_MATERIAL PROVIDED_
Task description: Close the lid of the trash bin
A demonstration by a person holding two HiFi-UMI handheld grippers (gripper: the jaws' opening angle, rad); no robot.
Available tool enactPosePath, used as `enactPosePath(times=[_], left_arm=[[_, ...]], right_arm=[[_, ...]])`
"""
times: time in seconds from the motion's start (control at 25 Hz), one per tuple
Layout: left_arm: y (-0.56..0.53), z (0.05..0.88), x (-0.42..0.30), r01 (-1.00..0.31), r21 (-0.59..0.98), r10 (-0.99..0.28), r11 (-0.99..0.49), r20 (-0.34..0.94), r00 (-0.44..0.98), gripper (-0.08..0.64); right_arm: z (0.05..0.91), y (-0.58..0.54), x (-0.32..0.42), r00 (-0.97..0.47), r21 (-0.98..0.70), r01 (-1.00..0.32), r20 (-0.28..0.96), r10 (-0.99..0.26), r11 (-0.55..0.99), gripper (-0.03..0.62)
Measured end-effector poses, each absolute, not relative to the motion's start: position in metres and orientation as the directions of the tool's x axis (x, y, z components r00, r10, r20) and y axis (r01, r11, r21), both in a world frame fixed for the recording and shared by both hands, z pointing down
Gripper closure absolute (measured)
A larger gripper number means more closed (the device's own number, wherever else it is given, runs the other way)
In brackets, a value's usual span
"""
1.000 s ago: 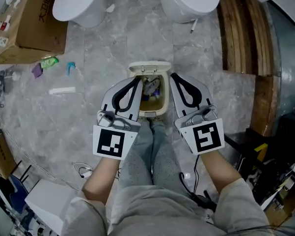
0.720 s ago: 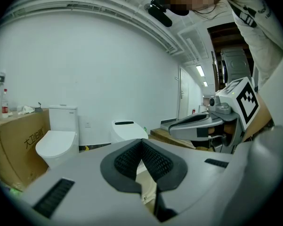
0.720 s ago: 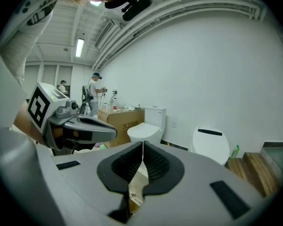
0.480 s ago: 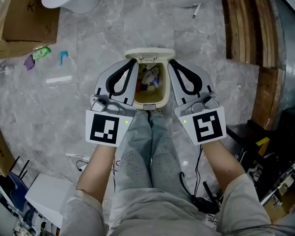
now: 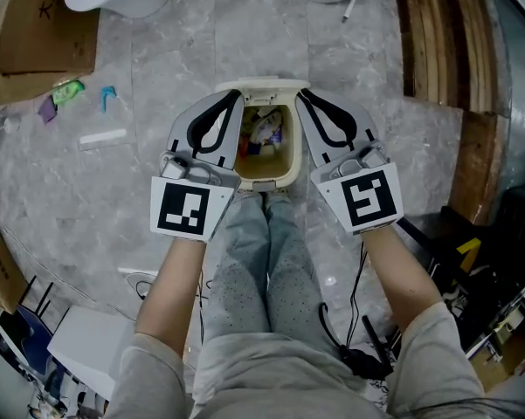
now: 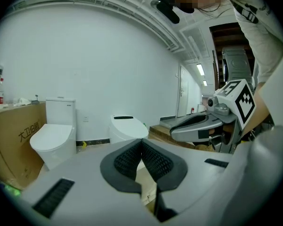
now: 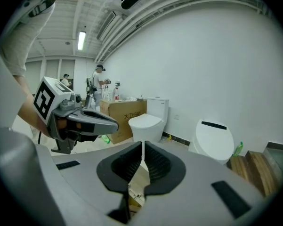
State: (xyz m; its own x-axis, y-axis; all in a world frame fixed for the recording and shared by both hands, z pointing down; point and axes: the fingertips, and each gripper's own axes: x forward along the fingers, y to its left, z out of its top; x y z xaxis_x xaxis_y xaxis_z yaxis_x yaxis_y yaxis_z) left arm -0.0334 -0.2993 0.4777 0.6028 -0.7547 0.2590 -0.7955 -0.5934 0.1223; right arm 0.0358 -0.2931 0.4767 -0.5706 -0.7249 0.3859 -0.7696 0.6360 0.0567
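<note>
Both claws have sunk toward the floor since a second ago. They now flank the open trash bin [image 5: 264,180], with the left claw [image 5: 234,99] just beside its left rim and the right claw [image 5: 302,96] just beside its right. Each claw is closed, with nothing between its jaws. The bin's lid [image 5: 262,84] stands raised at the far edge, and rubbish shows inside. The cardboard box [image 6: 19,135] beside a white toilet [image 6: 54,140] bears black Chinese characters, too small to read surely.

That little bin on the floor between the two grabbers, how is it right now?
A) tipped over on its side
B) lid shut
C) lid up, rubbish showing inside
C: the head view shows the trash bin standing with its lid raised at the back and rubbish inside.
</note>
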Motion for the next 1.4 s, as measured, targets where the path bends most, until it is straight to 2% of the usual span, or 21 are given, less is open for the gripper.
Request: enactPosePath(times=[0.32, 0.36, 0.4, 0.44, 0.68, 1.12, 1.2, 1.4], left_arm=[[-0.304, 0.498, -0.037, -0.797, 0.117, -0.742, -0.593, 0.307, 0.597, 0.540], [-0.303, 0.502, -0.037, -0.794, 0.111, -0.734, -0.598, 0.322, 0.598, 0.540], [-0.303, 0.505, -0.037, -0.791, 0.106, -0.728, -0.602, 0.335, 0.599, 0.540], [-0.301, 0.508, -0.037, -0.788, 0.101, -0.721, -0.607, 0.348, 0.599, 0.540], [-0.299, 0.517, -0.039, -0.783, 0.102, -0.707, -0.614, 0.370, 0.602, 0.540], [-0.301, 0.513, -0.040, -0.791, 0.143, -0.731, -0.595, 0.314, 0.606, 0.540], [-0.299, 0.515, -0.041, -0.790, 0.142, -0.727, -0.596, 0.321, 0.606, 0.540], [-0.293, 0.513, -0.041, -0.792, 0.144, -0.732, -0.594, 0.312, 0.606, 0.540]], right_arm=[[0.515, -0.295, 0.036, -0.578, 0.050, -0.720, 0.511, -0.637, 0.693, 0.555], [0.519, -0.295, 0.035, -0.583, 0.046, -0.712, 0.517, -0.627, 0.700, 0.540], [0.522, -0.295, 0.034, -0.589, 0.040, -0.704, 0.524, -0.615, 0.709, 0.476], [0.525, -0.296, 0.034, -0.594, 0.037, -0.696, 0.532, -0.604, 0.717, 0.456], [0.548, -0.305, 0.034, -0.569, 0.113, -0.634, 0.603, -0.560, 0.765, 0.456], [0.577, -0.312, 0.031, -0.510, 0.240, -0.493, 0.699, -0.501, 0.836, 0.457], [0.577, -0.312, 0.031, -0.504, 0.260, -0.474, 0.703, -0.501, 0.841, 0.485], [0.578, -0.305, 0.031, -0.501, 0.286, -0.415, 0.721, -0.479, 0.864, 0.500]])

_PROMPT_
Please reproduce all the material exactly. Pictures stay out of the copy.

_EXPECTED ANSWER_
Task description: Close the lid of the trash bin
A demonstration by a person holding two HiFi-UMI handheld grippers (gripper: the jaws' opening angle, rad); no robot.
Available tool enactPosePath, used as `enactPosePath(times=[_], left_arm=[[_, ...]], right_arm=[[_, ...]])`
"""
times: time in seconds from the motion's start (control at 25 Hz), one per tuple
Layout: left_arm: y (-0.56..0.53), z (0.05..0.88), x (-0.42..0.30), r01 (-1.00..0.31), r21 (-0.59..0.98), r10 (-0.99..0.28), r11 (-0.99..0.49), r20 (-0.34..0.94), r00 (-0.44..0.98), gripper (-0.08..0.64); right_arm: z (0.05..0.91), y (-0.58..0.54), x (-0.32..0.42), r00 (-0.97..0.47), r21 (-0.98..0.70), r01 (-1.00..0.32), r20 (-0.28..0.96), r10 (-0.99..0.26), r11 (-0.55..0.99), gripper (-0.03..0.62)
Measured end-effector poses, each absolute, not relative to the motion's start: position in metres and orientation as the directions of the tool's x axis (x, y, z components r00, r10, r20) and y axis (r01, r11, r21), both in a world frame fixed for the recording and shared by both hands, z pointing down
Gripper closure absolute (measured)
A larger gripper number means more closed (the device's own number, wherever else it is given, runs the other way)
In brackets, a value's usual span
"""
1.000 s ago: 
0.720 s ago: 
0.720 s ago: 
0.480 s ago: 
now: 
now: 
now: 
State: (xyz m; its own x-axis, y-axis; all in a world frame fixed for the recording and shared by both hands, z pointing down; point and axes: the fingertips, and each gripper's own axes: x forward along the fingers, y to its left, z out of its top; x y z xaxis_x xaxis_y xaxis_z yaxis_x yaxis_y yaxis_z) left arm -0.0334 -0.2993 0.4777 0.6028 -0.7547 0.2590 -0.7955 -0.5934 0.1223; right arm 0.0358 -0.2931 0.4767 -0.5706 -0.7249 0.3859 -0.7696 0.6360 0.0567
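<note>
Both claws have sunk toward the floor since a second ago. They now flank the open trash bin [image 5: 264,180], with the left claw [image 5: 234,99] just beside its left rim and the right claw [image 5: 302,96] just beside its right. Each claw is closed, with nothing between its jaws. The bin's lid [image 5: 262,84] stands raised at the far edge, and rubbish shows inside. The cardboard box [image 6: 19,135] beside a white toilet [image 6: 54,140] bears black Chinese characters, too small to read surely.

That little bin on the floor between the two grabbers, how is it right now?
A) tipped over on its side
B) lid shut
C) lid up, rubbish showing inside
C: the head view shows the trash bin standing with its lid raised at the back and rubbish inside.
</note>
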Motion for the next 1.4 s, as measured, targets where the path bends most, until it is straight to 2% of the usual span, or 21 are given, less is open for the gripper.
Request: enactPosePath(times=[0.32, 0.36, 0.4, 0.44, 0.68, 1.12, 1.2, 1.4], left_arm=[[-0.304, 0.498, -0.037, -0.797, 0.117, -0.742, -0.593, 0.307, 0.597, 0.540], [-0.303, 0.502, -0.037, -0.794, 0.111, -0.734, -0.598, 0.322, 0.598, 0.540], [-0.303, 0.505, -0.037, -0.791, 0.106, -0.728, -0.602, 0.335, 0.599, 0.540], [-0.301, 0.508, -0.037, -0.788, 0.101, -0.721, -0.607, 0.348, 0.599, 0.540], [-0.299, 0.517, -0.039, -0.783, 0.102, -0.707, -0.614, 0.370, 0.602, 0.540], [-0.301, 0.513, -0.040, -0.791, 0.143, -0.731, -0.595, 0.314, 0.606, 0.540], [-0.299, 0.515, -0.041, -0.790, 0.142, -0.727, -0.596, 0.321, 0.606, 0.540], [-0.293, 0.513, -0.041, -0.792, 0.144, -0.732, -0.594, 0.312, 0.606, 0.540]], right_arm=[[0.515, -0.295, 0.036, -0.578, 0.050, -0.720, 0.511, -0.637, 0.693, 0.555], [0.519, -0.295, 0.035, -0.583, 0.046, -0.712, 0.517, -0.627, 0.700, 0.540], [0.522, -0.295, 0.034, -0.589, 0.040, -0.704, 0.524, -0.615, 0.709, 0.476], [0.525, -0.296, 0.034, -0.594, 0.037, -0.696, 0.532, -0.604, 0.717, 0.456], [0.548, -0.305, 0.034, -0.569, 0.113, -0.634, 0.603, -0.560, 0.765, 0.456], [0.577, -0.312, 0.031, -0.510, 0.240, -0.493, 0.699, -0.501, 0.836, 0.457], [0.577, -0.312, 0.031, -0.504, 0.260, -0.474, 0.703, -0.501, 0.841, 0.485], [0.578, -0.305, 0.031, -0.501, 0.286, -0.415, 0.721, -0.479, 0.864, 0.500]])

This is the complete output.